- [Provided data]:
*****

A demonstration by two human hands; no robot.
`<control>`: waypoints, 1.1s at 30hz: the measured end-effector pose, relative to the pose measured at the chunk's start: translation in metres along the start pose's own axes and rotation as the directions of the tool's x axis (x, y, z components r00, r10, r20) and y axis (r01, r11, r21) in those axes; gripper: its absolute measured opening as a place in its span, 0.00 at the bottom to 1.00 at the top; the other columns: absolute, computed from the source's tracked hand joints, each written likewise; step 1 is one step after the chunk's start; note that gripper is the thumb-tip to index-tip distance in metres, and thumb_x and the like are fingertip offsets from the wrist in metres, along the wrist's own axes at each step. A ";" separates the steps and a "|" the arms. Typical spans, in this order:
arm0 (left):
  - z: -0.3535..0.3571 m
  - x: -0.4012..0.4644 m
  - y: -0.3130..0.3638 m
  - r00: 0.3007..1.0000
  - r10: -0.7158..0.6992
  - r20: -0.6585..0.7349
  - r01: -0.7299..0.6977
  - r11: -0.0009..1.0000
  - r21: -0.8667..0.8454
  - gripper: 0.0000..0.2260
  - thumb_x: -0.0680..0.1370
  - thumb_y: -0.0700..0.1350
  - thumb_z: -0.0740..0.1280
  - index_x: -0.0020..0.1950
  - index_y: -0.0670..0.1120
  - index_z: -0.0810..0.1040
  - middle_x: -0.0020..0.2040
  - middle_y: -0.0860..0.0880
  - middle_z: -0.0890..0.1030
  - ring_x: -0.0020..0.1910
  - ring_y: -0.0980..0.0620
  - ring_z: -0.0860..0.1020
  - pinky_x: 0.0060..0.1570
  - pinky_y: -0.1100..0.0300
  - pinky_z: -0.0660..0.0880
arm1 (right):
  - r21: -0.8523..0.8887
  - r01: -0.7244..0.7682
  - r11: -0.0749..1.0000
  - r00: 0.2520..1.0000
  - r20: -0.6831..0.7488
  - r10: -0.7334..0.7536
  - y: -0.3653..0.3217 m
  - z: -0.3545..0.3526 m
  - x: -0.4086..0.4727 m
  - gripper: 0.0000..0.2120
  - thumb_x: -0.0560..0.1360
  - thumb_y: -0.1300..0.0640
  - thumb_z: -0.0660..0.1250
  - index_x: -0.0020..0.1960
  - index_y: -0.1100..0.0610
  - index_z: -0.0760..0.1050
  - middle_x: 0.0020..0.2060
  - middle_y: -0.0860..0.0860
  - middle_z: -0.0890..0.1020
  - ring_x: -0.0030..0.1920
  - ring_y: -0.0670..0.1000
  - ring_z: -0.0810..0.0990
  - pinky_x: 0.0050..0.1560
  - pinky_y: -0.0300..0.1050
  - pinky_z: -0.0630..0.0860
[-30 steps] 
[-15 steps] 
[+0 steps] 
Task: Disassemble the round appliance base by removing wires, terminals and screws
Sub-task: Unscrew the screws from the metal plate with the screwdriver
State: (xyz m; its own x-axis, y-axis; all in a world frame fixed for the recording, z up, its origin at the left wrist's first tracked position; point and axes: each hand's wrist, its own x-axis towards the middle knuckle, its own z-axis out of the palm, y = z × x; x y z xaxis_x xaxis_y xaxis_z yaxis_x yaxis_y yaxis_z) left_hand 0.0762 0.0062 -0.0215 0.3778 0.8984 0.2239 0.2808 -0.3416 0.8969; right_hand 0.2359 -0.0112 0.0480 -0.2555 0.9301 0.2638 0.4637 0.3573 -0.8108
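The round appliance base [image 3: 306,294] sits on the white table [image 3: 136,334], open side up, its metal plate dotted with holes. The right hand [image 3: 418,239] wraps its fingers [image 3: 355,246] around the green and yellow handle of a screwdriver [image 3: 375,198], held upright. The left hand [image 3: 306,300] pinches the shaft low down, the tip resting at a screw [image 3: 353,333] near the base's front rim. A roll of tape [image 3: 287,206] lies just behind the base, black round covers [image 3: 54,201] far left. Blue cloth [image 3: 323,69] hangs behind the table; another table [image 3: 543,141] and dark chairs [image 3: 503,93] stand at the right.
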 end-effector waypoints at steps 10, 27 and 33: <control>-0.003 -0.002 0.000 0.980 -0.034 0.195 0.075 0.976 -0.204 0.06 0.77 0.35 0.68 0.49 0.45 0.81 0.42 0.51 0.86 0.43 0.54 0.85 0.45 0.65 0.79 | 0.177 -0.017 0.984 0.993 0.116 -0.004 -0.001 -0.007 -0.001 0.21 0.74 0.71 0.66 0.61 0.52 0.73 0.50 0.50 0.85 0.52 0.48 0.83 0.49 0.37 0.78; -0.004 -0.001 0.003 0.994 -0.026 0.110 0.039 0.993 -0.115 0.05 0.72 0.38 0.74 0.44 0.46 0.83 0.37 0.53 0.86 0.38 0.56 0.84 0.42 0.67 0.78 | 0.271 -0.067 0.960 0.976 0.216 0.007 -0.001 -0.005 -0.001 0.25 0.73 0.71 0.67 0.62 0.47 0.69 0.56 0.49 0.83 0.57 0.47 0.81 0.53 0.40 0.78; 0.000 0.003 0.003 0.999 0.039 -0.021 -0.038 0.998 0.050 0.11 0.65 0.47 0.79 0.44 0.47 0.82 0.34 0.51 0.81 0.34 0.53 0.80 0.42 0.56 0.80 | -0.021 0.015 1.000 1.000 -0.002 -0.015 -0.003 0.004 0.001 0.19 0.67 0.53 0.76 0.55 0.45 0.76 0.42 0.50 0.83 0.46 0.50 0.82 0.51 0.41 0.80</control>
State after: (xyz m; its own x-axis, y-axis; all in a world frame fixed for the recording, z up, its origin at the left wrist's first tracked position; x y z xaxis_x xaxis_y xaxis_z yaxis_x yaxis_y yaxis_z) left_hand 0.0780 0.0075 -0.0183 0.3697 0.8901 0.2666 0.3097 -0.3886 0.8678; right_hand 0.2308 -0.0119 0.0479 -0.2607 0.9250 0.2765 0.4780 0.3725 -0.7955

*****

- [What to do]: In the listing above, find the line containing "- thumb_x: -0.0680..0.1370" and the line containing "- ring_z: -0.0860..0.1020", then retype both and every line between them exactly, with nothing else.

- [Result of the task]:
  - thumb_x: -0.0680..0.1370
  - thumb_y: -0.0700..0.1350
  - thumb_z: -0.0740..0.1280
  - index_x: -0.0020..0.1950
  - index_y: -0.0670..0.1120
  - index_z: -0.0810..0.1040
  - middle_x: -0.0020..0.2040
  - middle_y: -0.0860..0.0880
  - middle_z: -0.0890..0.1030
  - ring_x: -0.0020..0.1910
  - ring_y: -0.0980..0.0620
  - ring_z: -0.0860..0.1020

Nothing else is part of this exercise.